Advanced Topics#

This tutorial covers advanced features of DeepTimeSeries, including probabilistic forecasting, custom models, multi-head models, and other advanced use cases.

Probabilistic Forecasting#

DeepTimeSeries supports probabilistic forecasting through DistributionHead, which allows models to predict probability distributions instead of point values.

Why Probabilistic Forecasting?#

Probabilistic forecasting provides: - Uncertainty quantification: Understand prediction confidence - Risk assessment: Evaluate worst-case scenarios - Better decision making: Make informed decisions under uncertainty

Using DistributionHead#

To use probabilistic forecasting, create a DistributionHead with a PyTorch distribution:

import torch
import torch.nn as nn
import torch.distributions as dist
from deep_time_series.core import DistributionHead
from deep_time_series.model import MLP

# Create DistributionHead for Normal distribution
prob_head = DistributionHead(
    tag='targets',
    distribution=dist.Normal,
    in_features=64,  # Output size from model body
    out_features=1,  # Number of target features
)

# Use with MLP model
model = MLP(
    hidden_size=64,
    encoding_length=20,
    decoding_length=10,
    target_names=['target'],
    nontarget_names=[],
    n_hidden_layers=2,
    head=prob_head,  # Use probabilistic head
)

Supported Distributions#

You can use any PyTorch distribution that supports the required operations:

# Normal distribution (mean and std)
dist.Normal

# Laplace distribution (loc and scale)
dist.Laplace

# Student's t-distribution (df, loc, scale)
dist.StudentT

# Log-normal distribution (loc and scale)
dist.LogNormal

# And many more...

Example: Normal Distribution#

Here’s a complete example using Normal distribution:

import numpy as np
import pandas as pd
import pytorch_lightning as pl
import torch
import torch.distributions as dist
from torch.utils.data import DataLoader
from sklearn.preprocessing import StandardScaler

import deep_time_series as dts
from deep_time_series.core import DistributionHead
from deep_time_series.model import MLP
from deep_time_series.chunk import ChunkInverter

# Prepare data
data = pd.DataFrame({
    'target': np.sin(np.arange(100)) + 0.1 * np.random.randn(100)
})

transformer = dts.ColumnTransformer(
    transformer_tuples=[(StandardScaler(), ['target'])]
)
data = transformer.fit_transform(data)

# Create probabilistic head
prob_head = DistributionHead(
    tag='targets',
    distribution=dist.Normal,
    in_features=64,
    out_features=1,
)

# Create model
model = MLP(
    hidden_size=64,
    encoding_length=20,
    decoding_length=10,
    target_names=['target'],
    nontarget_names=[],
    n_hidden_layers=2,
    head=prob_head,
)

# Train
dataset = dts.TimeSeriesDataset(
    data_frames=data,
    chunk_specs=model.make_chunk_specs()
)
dataloader = DataLoader(dataset, batch_size=32)

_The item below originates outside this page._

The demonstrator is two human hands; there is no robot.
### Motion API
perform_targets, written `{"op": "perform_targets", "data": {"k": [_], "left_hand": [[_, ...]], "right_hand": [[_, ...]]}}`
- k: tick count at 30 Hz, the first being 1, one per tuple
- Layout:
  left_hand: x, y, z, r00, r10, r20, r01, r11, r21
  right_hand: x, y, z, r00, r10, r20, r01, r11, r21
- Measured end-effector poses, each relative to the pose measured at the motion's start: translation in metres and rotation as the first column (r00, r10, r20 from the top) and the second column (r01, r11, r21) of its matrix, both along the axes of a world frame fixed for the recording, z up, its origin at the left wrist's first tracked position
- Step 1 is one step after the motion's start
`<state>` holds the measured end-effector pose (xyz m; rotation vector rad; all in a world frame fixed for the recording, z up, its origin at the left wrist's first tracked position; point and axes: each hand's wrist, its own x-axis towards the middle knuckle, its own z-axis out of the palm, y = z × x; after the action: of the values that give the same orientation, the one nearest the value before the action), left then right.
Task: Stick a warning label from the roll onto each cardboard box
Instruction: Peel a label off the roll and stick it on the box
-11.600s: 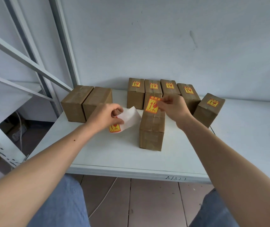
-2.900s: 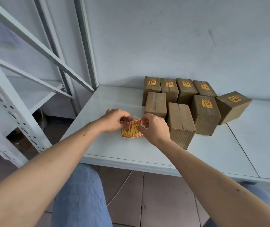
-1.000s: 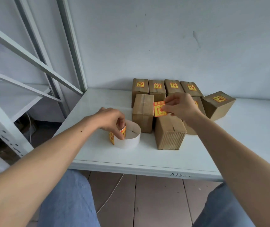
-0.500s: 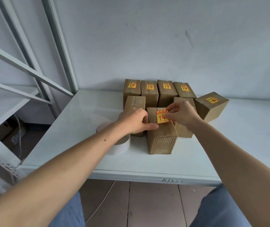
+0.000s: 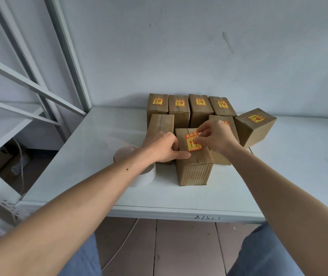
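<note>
My left arm hid part of the label roll (image 5: 139, 176) on the surface (image 5: 278, 176), whose near edge read "A/321". My left hand (image 5: 164, 147) gripped the near box (image 5: 194, 166); my right hand (image 5: 215, 136) pinched its warning label (image 5: 192, 143), print unreadable.

Label roll (image 5: 139, 176) left of front box (image 5: 195, 168); labelled boxes (image 5: 199, 108) behind.
</note>
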<state>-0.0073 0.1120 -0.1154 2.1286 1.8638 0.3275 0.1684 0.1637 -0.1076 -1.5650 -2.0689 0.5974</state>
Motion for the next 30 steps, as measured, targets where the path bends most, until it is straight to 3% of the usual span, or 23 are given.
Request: {"op": "perform_targets", "data": {"k": [8,12,16,22,30], "left_hand": [[0.002,0.002,-0.001,1.0,0.016,-0.013,-0.016,1.0,-0.002],[0.009,0.004,-0.005,0.994,0.106,-0.004,-0.105,0.994,0.023],[0.022,0.003,-0.011,0.974,0.201,-0.101,-0.192,0.977,0.094],[0.016,0.004,-0.016,0.975,0.221,-0.022,-0.221,0.975,-0.005],[0.014,0.005,-0.018,0.98,0.196,0.039,-0.196,0.981,0.008]], "right_hand": [[-0.006,-0.003,-0.002,0.995,0.007,0.101,-0.014,0.998,0.069],[-0.009,-0.003,-0.004,0.989,-0.001,0.145,-0.014,0.995,0.101],[-0.008,-0.003,-0.006,0.989,-0.032,0.145,0.017,0.994,0.108],[-0.007,-0.002,-0.01,0.979,-0.112,0.167,0.09,0.987,0.133],[-0.019,0.009,-0.019,0.945,-0.272,0.184,0.229,0.947,0.224]]}}
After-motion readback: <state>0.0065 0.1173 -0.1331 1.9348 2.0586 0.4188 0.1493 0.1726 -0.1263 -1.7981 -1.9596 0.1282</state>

trainer = pl.Trainer(max_epochs=10)
trainer.fit(model, train_dataloaders=dataloader)

# Predict
model.eval()
batch = next(iter(dataloader))
with torch.no_grad():
    outputs = model(batch)

# Extract distribution parameters
mean = outputs['head.targets.loc']  # Mean predictions
std = outputs['head.targets.scale']  # Standard deviation

# Sample from distribution
samples = torch.distributions.Normal(mean, std).sample()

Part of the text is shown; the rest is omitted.